At Ho Chi Minh City airport I was stopped at the boarding gate for the flight back to Hong Kong and asked to open my bag. After a thorough search nothing was found, but I was asked to put the bag through the x-ray machine again and then the officer searched one more time. Still nothing. I was getting a bit irate by this time, so a woman officer was called over (to handle me with more tact perhaps?) and she said that something which looked like a bullet was hidden in my bag.
My little perfume dispenser (currently containing Allure, as it happens) was a present from my brother-in-law and is a silver bullet-shaped object which has gone undetected in my makeup bag through countless airport security checks – in London Heathrow, Edinburgh, Hong Kong, Kuala Lumpur, Bali, Tokyo – even Singapore which has pretty efficient security.

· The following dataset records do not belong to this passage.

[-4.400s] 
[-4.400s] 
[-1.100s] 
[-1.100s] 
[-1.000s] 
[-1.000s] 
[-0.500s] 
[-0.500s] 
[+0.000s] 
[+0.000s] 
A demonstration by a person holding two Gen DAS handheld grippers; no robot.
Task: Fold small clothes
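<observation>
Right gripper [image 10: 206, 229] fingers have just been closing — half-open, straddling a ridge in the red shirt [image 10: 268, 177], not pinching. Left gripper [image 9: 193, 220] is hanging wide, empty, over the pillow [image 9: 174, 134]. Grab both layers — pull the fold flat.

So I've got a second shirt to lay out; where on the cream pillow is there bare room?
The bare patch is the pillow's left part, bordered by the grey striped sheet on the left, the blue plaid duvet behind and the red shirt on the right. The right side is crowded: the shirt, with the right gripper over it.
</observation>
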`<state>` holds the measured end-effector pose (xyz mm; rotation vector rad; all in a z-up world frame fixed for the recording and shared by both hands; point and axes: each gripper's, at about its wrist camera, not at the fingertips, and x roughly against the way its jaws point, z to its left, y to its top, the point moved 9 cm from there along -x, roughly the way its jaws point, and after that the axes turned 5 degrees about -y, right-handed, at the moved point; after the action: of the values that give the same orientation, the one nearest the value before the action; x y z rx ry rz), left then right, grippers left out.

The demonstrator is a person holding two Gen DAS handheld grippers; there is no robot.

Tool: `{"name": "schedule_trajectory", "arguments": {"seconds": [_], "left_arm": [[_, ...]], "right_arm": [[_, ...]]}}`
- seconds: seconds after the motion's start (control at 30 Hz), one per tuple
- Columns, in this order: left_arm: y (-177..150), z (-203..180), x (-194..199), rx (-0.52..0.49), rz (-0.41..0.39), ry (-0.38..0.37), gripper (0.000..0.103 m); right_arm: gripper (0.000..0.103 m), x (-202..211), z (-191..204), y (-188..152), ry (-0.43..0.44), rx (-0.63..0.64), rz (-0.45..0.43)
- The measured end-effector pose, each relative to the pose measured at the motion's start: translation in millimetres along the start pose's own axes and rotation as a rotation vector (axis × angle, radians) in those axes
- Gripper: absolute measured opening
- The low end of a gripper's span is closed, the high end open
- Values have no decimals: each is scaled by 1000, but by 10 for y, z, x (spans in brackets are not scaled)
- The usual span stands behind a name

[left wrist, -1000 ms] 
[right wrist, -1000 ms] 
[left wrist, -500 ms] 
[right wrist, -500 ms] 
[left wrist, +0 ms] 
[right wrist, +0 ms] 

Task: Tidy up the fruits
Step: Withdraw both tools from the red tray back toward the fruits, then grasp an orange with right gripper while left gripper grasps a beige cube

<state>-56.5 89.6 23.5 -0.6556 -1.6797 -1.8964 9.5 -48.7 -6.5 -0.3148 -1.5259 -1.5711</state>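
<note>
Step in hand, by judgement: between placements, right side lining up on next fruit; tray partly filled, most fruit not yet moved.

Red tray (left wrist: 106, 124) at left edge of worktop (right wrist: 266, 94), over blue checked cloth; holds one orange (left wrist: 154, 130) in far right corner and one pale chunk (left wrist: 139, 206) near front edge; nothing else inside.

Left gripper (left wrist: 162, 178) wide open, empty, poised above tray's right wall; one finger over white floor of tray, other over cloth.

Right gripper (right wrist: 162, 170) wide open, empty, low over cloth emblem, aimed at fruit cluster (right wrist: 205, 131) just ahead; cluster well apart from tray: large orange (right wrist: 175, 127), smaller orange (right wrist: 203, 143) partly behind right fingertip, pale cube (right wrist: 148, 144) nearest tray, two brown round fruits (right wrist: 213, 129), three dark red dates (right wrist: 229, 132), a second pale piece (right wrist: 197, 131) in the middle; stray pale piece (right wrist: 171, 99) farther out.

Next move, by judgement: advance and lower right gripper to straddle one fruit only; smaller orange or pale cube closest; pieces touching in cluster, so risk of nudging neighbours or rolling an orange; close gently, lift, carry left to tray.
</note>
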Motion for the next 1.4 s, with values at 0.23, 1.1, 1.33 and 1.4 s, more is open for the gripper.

Afterwards I realised that the Vietnamese are more attuned for people carrying bullets than most, as there is still a lot of ordinance lying around from the war which after all ended only 30 years ago: guidebooks tell you that in rural areas you shouldn’t stray from the path because of UXOs. Presumably you can pick up discarded bullets in a field behind someone’s house and they often catch people trying to smuggle bits of guns, helmets, military insignia, grenades, anti-personnel mines and other crackpot souvenirs.
I sprayed some perfume for them to demonstrate how harmless my “bullet” was – which was quite rude of me in retrospect; the place probably reeked for hours afterwards.